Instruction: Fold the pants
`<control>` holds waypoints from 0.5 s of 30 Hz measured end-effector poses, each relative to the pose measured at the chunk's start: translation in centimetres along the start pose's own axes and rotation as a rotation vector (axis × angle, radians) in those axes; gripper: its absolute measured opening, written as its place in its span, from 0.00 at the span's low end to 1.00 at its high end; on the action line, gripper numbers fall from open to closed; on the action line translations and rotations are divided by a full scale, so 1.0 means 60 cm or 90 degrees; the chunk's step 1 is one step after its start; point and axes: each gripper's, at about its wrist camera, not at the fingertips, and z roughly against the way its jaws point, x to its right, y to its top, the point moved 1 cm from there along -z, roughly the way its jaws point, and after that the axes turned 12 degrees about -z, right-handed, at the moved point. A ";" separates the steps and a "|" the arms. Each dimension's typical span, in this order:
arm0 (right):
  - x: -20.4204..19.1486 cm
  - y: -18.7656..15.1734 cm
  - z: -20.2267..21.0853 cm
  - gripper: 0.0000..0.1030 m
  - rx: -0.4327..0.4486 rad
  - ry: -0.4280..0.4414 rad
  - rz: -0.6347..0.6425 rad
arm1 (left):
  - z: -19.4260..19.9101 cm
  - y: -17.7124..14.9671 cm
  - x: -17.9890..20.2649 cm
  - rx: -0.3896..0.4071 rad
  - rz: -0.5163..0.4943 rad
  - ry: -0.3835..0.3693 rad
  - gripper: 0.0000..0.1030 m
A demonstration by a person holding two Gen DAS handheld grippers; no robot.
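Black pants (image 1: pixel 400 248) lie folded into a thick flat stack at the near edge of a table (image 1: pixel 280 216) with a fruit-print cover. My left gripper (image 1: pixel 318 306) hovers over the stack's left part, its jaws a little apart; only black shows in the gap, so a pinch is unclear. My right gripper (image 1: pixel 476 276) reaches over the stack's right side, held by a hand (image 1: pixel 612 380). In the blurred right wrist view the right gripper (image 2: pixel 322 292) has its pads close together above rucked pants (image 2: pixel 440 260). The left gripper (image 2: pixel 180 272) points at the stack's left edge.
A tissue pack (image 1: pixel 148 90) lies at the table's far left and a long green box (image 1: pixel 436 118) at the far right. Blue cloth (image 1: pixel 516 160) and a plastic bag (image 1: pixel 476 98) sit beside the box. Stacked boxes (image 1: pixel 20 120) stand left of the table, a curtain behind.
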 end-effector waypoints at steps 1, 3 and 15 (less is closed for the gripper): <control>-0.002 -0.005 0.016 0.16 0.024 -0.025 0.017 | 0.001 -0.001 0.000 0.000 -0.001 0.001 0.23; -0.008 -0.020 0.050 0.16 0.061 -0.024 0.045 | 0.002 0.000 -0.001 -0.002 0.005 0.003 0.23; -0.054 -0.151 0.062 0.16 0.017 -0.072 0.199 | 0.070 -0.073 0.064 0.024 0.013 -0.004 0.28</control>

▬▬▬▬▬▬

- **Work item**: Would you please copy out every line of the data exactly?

- **Exercise output**:
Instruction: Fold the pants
`<control>` holds waypoints from 0.5 s of 30 Hz measured end-effector poses, each relative to the pose measured at the chunk's start: translation in centimetres along the start pose's own axes and rotation as a rotation vector (axis × angle, radians) in those axes; gripper: its absolute measured opening, written as its place in its span, from 0.00 at the span's low end to 1.00 at its high end; on the action line, gripper numbers fall from open to closed; on the action line translations and rotations are divided by a full scale, so 1.0 means 60 cm or 90 degrees; the chunk's step 1 is one step after its start; point and axes: each gripper's, at about its wrist camera, not at the fingertips, and z roughly against the way its jaws point, x to its right, y to its top, the point moved 1 cm from there along -z, roughly the way its jaws point, and after that the axes turned 12 degrees about -z, right-handed, at the moved point. A ";" separates the steps and a "|" the arms. Each dimension's typical span, in this order:
arm0 (right):
  - x: -20.4204..19.1486 cm
  - y: -18.7656..15.1734 cm
  - z: -20.2267..21.0853 cm
  - gripper: 0.0000..0.1030 m
  - rx: -0.4327..0.4486 rad
  - ry: -0.4280..0.4414 rad
  - rz: -0.6347..0.6425 rad
arm1 (left):
  - z: -19.4260..19.9101 cm
  - y: -17.7124..14.9671 cm
  - x: -17.9890..20.2649 cm
  - rx: -0.3896..0.4071 rad
  - rz: -0.5163..0.4943 rad
  - ry: -0.3835..0.3693 rad
  - gripper: 0.0000..0.1030 m
A demonstration by a person holding two Gen DAS handheld grippers; no robot.
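Black pants (image 1: pixel 400 248) lie folded into a thick flat stack at the near edge of a table (image 1: pixel 280 216) with a fruit-print cover. My left gripper (image 1: pixel 318 306) hovers over the stack's left part, its jaws a little apart; only black shows in the gap, so a pinch is unclear. My right gripper (image 1: pixel 476 276) reaches over the stack's right side, held by a hand (image 1: pixel 612 380). In the blurred right wrist view the right gripper (image 2: pixel 322 292) has its pads close together above rucked pants (image 2: pixel 440 260). The left gripper (image 2: pixel 180 272) points at the stack's left edge.
A tissue pack (image 1: pixel 148 90) lies at the table's far left and a long green box (image 1: pixel 436 118) at the far right. Blue cloth (image 1: pixel 516 160) and a plastic bag (image 1: pixel 476 98) sit beside the box. Stacked boxes (image 1: pixel 20 120) stand left of the table, a curtain behind.
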 end-effector waypoints at steps 1, 3 and 15 (less is closed for the gripper): <control>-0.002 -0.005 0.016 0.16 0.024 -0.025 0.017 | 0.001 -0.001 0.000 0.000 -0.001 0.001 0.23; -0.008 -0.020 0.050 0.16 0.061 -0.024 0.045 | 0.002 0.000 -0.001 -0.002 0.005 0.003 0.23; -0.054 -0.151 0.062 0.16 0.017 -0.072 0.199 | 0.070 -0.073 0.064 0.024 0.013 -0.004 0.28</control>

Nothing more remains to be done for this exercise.